Long-Term Real-World Evidence of Sparsentan Efficacy in Patients with IgA Nephropathy Treated with SGLT2 Inhibitors

Abstract Background Sparsentan has emerged as a promising therapeutic option for IgA nephropathy. However, data on its effectiveness in real-world settings, particularly in combination with SGLT2 inhibitors remain limited. In our previously published real-world cohort (n=23), we demonstrated a significant reduction in proteinuria with concurrent SGLT2 inhibitor treatment. Here, we present 1-year follow-up data. Methods After one year, 17 patients (74%) from the initial cohort remained on sparsentan therapy. As described previously, patients had been on stable, maximally tolerated RAS inhibition and stable SGLT2 inhibitor therapy before replacement of RAS inhibition with sparsentan; eligibility required an eGFR 30 ml/min/1.73 m2 and a urine protein-creatinine ratio (UPCR) 0.75 g/g. Results Baseline median (IQR) eGFR (CKD-EPI) was 48 mL/min/1.73 m2 (34-66) and median UPCR was 1.55 g/g (0.90-1.85). At 1-year follow-up, UPCR remained significantly reduced (p=0.0001) to a median of 0.54 g/g (0.34-0.76), corresponding to a relative reduction of 61 % (45-95).

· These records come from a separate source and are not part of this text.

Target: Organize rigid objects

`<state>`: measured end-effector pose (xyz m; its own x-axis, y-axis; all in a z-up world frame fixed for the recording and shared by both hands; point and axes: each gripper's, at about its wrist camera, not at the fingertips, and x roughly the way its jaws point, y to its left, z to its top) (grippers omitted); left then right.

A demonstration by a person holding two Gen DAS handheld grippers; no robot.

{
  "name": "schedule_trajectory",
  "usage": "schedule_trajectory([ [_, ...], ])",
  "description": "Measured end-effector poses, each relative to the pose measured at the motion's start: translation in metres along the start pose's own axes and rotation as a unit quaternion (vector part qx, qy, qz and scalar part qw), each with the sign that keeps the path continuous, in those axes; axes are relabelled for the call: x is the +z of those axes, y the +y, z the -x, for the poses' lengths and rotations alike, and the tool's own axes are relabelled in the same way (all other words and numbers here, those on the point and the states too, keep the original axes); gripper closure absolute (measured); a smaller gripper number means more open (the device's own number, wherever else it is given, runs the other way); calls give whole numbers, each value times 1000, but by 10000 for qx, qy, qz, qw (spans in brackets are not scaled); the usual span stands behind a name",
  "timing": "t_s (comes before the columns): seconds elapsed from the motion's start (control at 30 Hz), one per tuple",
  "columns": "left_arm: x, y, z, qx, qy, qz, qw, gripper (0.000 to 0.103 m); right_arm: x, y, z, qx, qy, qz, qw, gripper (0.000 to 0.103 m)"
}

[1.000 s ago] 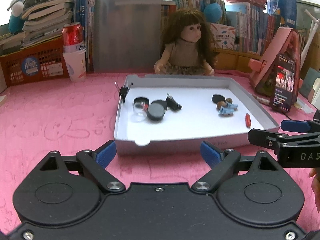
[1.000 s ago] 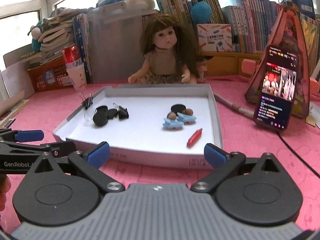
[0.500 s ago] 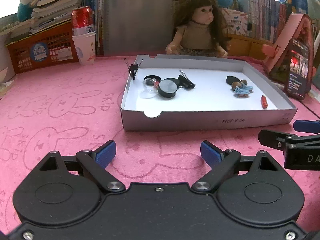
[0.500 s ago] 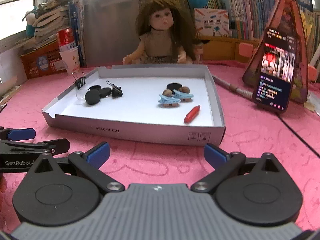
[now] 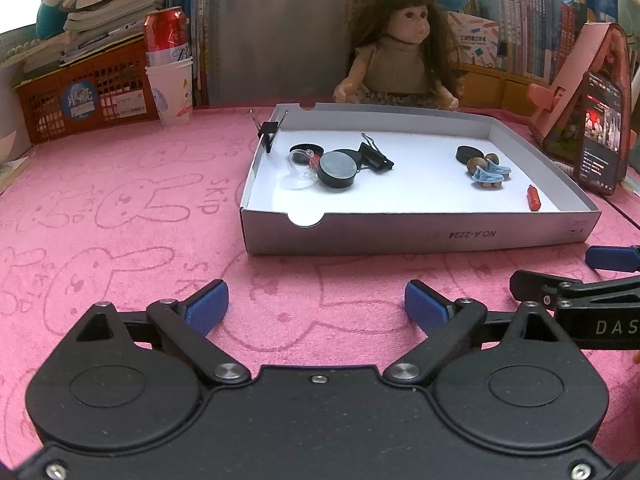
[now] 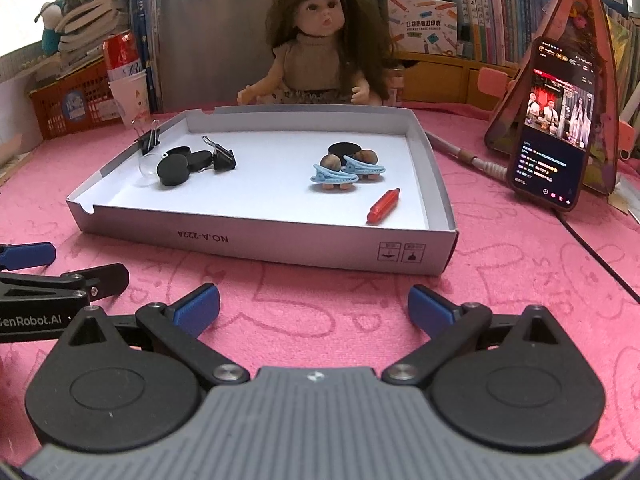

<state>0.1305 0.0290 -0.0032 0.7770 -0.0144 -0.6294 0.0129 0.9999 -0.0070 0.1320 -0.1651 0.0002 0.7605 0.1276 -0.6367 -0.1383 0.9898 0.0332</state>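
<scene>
- Shallow white cardboard box lid [image 6: 256,240], used as a tray, lies flat mid-desk on the pink rabbit-print cloth [image 5: 120,208]; long axis runs left-right across both views, printed front wall faces the grippers, notch at its front left corner.
- Red crayon-like stick [image 6: 383,206] near tray's front right corner, long axis diagonal, one end toward the front wall, the other toward the back right.
- Two pale blue toothed clips [image 6: 334,176] with small brown balls, right of tray centre, long axes roughly left-right; a black disc [image 6: 345,148] just behind them.
- Left part of tray: black round discs [image 5: 337,168] clustered, one overlapping a clear plastic dome [image 5: 299,164]; black binder clip [image 5: 376,158] lying just beside them, wire handles toward the back edge.
- Second black binder clip [image 5: 268,130] clamped upright on tray's left wall near the back corner.
- Left gripper [image 5: 316,306] low over desk's front edge, jaws wide apart, nothing between them, pointing at the tray front wall.
- Right gripper [image 6: 314,308] alongside, jaws also wide apart and holding nothing, same heading.
- Brown-haired doll [image 6: 320,48] sits behind tray's back edge.
- Lit smartphone [image 6: 554,124] leaning upright near desk's right edge.
- Red soda can in a white paper cup [image 5: 168,72] at back left, beside an orange plastic crate [image 5: 76,100].
</scene>
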Motion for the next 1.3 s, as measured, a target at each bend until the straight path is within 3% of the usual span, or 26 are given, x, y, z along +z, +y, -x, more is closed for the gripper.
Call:
schedule_trajectory([
  [0.43,0,1,-3,67,64,43,9999,1,0,7,-3,-145,72,172,9997,0],
  [1.3,-1,1,-3,68,65,42,9999,0,0,7,-3,-145,74,172,9997,0],
])
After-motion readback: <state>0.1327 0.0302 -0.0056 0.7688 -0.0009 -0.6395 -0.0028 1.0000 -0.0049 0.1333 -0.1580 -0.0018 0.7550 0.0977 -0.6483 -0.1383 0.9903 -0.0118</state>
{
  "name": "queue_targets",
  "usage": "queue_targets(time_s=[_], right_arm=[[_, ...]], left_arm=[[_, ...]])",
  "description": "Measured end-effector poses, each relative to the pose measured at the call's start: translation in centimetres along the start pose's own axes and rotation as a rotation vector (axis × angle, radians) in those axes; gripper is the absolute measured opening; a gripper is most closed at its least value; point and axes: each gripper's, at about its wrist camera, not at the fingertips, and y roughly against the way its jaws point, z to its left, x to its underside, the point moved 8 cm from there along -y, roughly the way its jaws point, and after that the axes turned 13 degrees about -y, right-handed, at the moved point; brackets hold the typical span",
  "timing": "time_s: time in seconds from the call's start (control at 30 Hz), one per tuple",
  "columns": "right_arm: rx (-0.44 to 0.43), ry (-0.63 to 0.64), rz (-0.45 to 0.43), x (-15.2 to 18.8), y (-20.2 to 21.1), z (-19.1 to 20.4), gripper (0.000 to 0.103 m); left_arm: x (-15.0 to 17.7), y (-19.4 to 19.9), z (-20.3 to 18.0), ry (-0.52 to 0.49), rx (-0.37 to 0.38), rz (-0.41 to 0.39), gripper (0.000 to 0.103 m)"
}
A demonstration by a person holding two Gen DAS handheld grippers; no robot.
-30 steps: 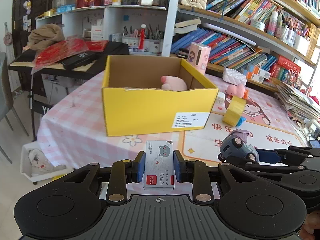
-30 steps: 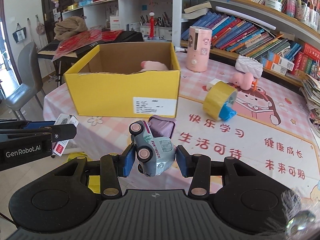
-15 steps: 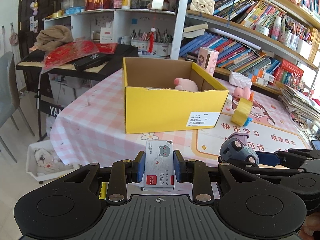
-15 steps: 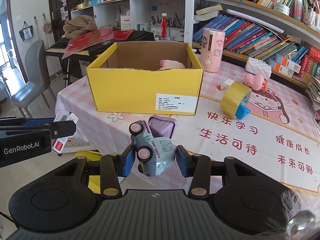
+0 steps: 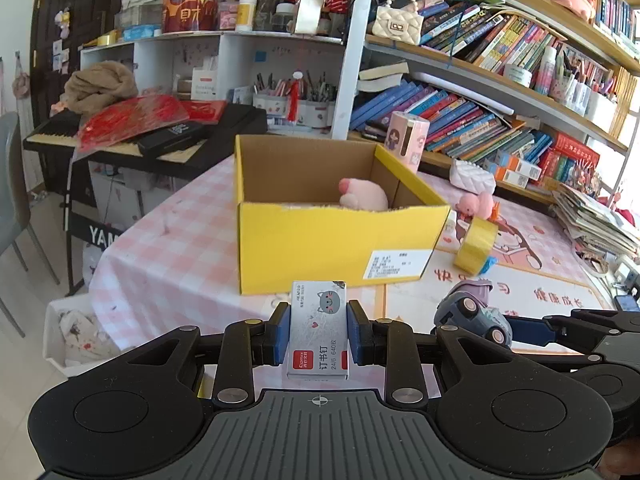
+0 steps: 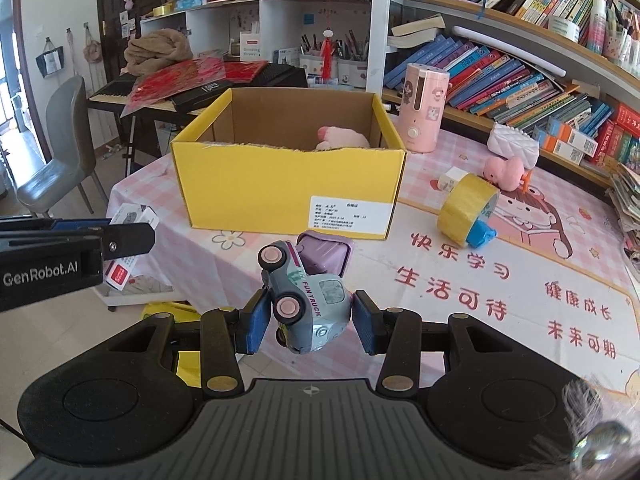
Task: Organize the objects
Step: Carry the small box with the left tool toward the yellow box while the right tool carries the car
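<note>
The yellow box (image 6: 286, 192) sits open ahead of both my grippers on a pink checked tablecloth (image 5: 168, 248), with crowded bookshelves (image 6: 512, 60) behind it and a pink plush (image 6: 340, 140) inside. Right of the box lies a yellow tape roll (image 6: 466, 210). My right gripper (image 6: 306, 316) clamps a grey toy truck (image 6: 306, 296), tilted nose-down. My left gripper (image 5: 318, 336) grips a staple box (image 5: 318, 332) with a cat face.
</note>
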Motion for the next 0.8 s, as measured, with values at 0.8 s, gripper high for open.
queue_targets(time_s=[0.8], right_arm=[[-0.096, 0.032, -0.15, -13.5, -6.3, -0.5, 0.042]], left_arm=[[-9.8, -7.8, 2.2, -0.038, -0.116, -0.09, 0.027]])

The median chronic eGFR-slope was -1.5 mL/min/1.73 m2 per year (-7.51 to +3.75) at follow-up. Conclusions In this 1-year follow-up of our real-world cohort, sparsentan was associated with a significant and sustained reduction in proteinuria over 12 months, with a numerically less steep eGFR decline during follow-up, even in patients already receiving SGLT2 inhibitors.